Sep 10 2021
Security

Spending on Critical Infrastructure Must Address Cybersecurity

Automation can help catalog and defend operational and information technology.

With an influx of federal funding, states and cities may soon be in a position to make significant investments in critical infrastructure. Public works projects offer many benefits to Americans recovering from the coronavirus pandemic, including augmented citizen services, increased employment opportunities, and improved safety and security.

Hand in hand with construction on visible infrastructure projects, such as public transportation expansion and utilities enhancement, states and cities also will build accompanying IT infrastructure behind the scenes, extending government computer networks and boosting cloud computing capacity to facilitate data collection and transfer in support of these projects.

As agencies engage in this recapitalization, it is vital they incorporate cybersecurity measures into their critical infrastructure planning.

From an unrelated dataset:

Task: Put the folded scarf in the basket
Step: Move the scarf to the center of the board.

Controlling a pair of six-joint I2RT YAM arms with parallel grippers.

Earlier this year, hackers attacked a water treatment facility in Florida, increasing the sodium hydroxide in the water to poisonous levels. An operator at the utility quickly corrected the problem, but the attack highlighted the vulnerability of critical infrastructure to bad actors online. 

Thankfully, many smart cities are aware of these cybersecurity gaps, and they have some ideas about how to address them. Fresh critical infrastructure spending should fund these existing recapitalization concepts and their accompanying cybersecurity proposals.

Smart Cities Turn to IoT for Physical Security

Even before the cyberattack on the local Florida water utility, Albuquerque, N.M., had taken steps to strengthen its water network defenses in partnership with Cisco. Albuquerque’s smart city plans called for extensive use of the Internet of Things, embedding sensors within key infrastructure. These sensors collect data to provide insights into the status of the environment, including technology operations and citizen interactions. 

Alongside these sensors, Cisco deployed cybersecurity defenses. So, while IoT provides Albuquerque with smart water capabilities and visibility into water infrastructure, monitoring pressure, flow and leaks, cyberdefenses grant the city visibility into networks and servers. Working with Cisco, the municipality converged security for operational technology (OT) and IT through automated monitoring. The key is Cisco’s Cyber Vision solution, which ensures resiliency for industrial control systems.

Utilities Can Begin Security Planning by Identifying Assets

A recent survey by the Water Information Sharing and Analysis Center and the Water Sector Coordinating Council revealed most U.S. water utilities lack such cyberdefenses:

  • 70 percent had not identified OT networked assets
  • 60 percent had not identified IT networked assets
  • 23 percent conduct annual cybersecurity risk assessments
  • 5 percent conduct weekly cybersecurity risk assessments

As the survey demonstrates, most water utilities do not even have a full accounting of their OT and IT assets, which confounds their ability to protect those assets. An attack on the IT assets would result in a disruption of the OT assets, which in turn would halt the water supply. Similar attacks on other critical infrastructure, such as the electric grid or communications, likewise would stop those operations. 

Smart cities rely on networking industrial control systems to improve utility services and other municipal operations. While cybersecurity remains an obstacle for smart city initiatives, leaders of these programs at least possess awareness of the scope of the challenge.

RELATED: Explore the development of new cybersecurity tools for critical infrastructure.

Automation Can Boost Security of OT and IT Assets

Cisco Cyber Vision leveraged automation to secure the water utility in Albuquerque. Critical infrastructure owners and operators can turn to artificial intelligence and machine learning to automate and also secure repeatable tasks, boosting the efficiency and stability of industrial control systems. 

AI and ML can instantly detect any hiccups in critical infrastructure operations and elevate those problems for manual review. Cybersecurity breaches can occur without the knowledge of owners and operators who lack even a simple inventory of OT and IT assets in a system. But once cataloged, those assets can be monitored through automated tools that alert people to those anomalies, speeding an informed response.

These security tools are readily available. Investments in critical infrastructure would be incomplete without acquiring and applying them.